FWIW, some of us like cutts. :smile: 

Addendum; there are a couple of different "triploid" types, but it doesn't alter the original argument.


----------



## turkinator (May 25, 2008)

Wow! Those are some fat bows!


----------



## backcountry (May 19, 2016)

Love me some fat rainbows but also love the focus on native fisheries.


----------



## Vanilla (Dec 11, 2009)

Why not Strawberry? 

I'd say that because when they manage Strawberry as primarily a rainbow fishery, they have to treat it to get rid of all the chubs. Wasn't that part of the issue there in the first place that resulted in shifting to a primarily cutthroat fishery? 
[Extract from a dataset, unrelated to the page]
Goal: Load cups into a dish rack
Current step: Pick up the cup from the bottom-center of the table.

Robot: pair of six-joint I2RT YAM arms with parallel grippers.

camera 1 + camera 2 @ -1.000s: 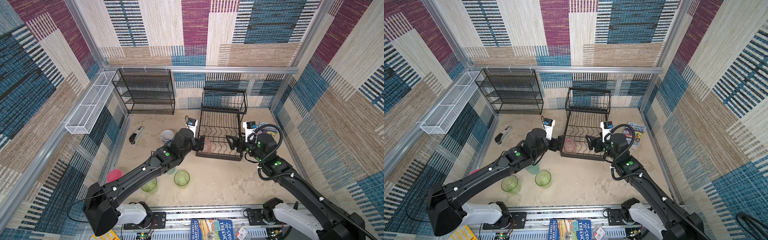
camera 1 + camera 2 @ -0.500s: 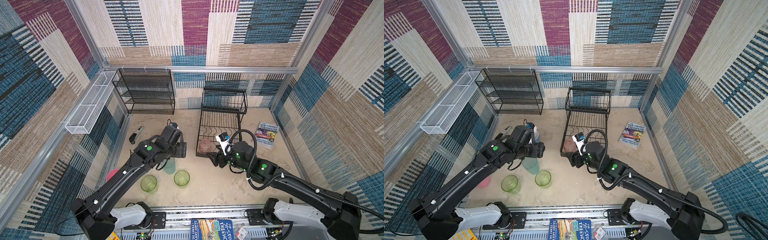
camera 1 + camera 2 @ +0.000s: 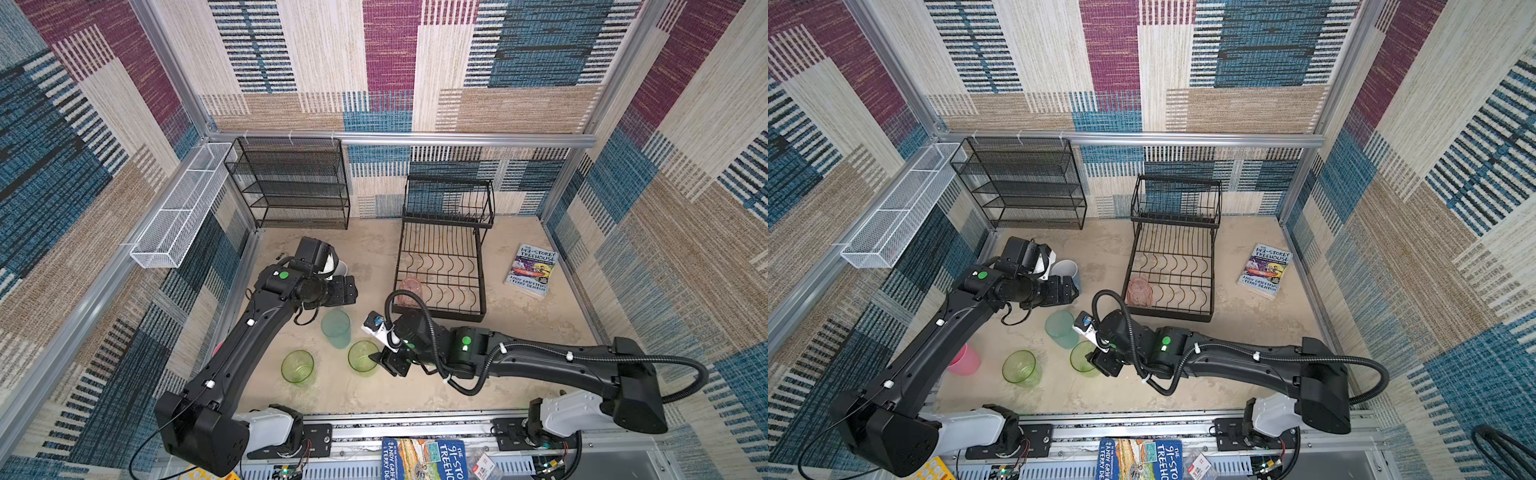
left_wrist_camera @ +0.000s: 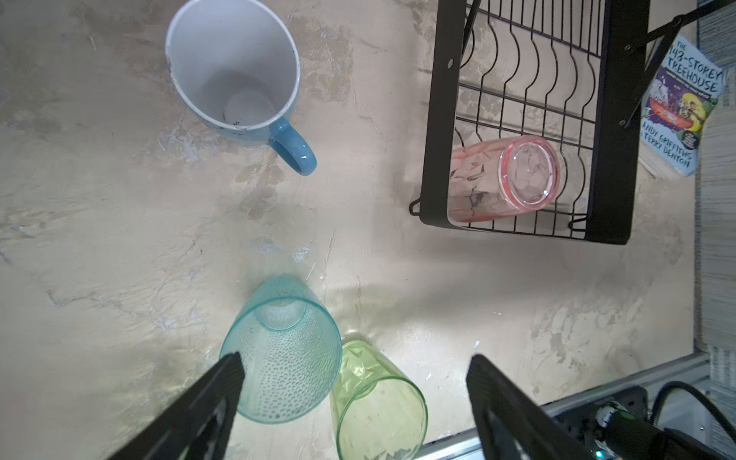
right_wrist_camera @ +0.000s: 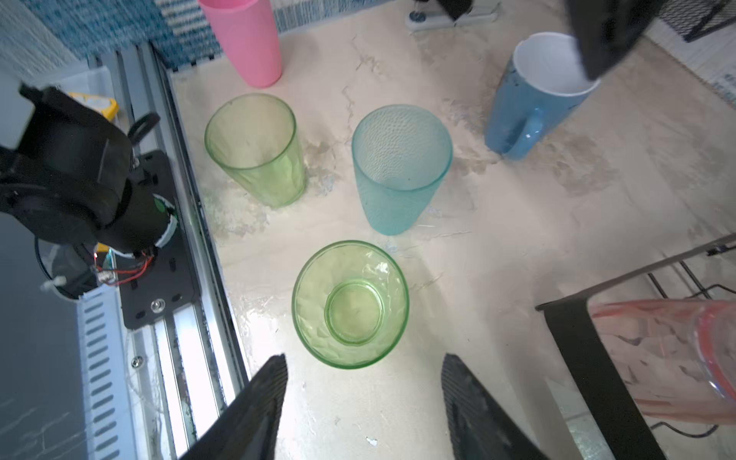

I may be oversimplifying it, but rainbows have not shown the capacity to control chub populations here in our Utah lakes.


----------



## Catherder (Aug 2, 2008)

The truth is that Strawberry probably could consistently produce larger rainbows, even with the cutts present. The regulations and pressure simply do not allow it. The Berry is managed for rainbows to be harvested and the high pressure insures they quickly are. 

Back when I was going to a lot of fishing RAC meetings, it was apparent that putting bows in the slot would not be a popular move and it also is apparent slot limits are unpopular by many, in spite of effectiveness, as evinced by endless participants droning on and on about how unfair it is that they can't keep a bunch of Berry fish and requesting a change in regs.


----------



## taxidermist (Sep 11, 2007)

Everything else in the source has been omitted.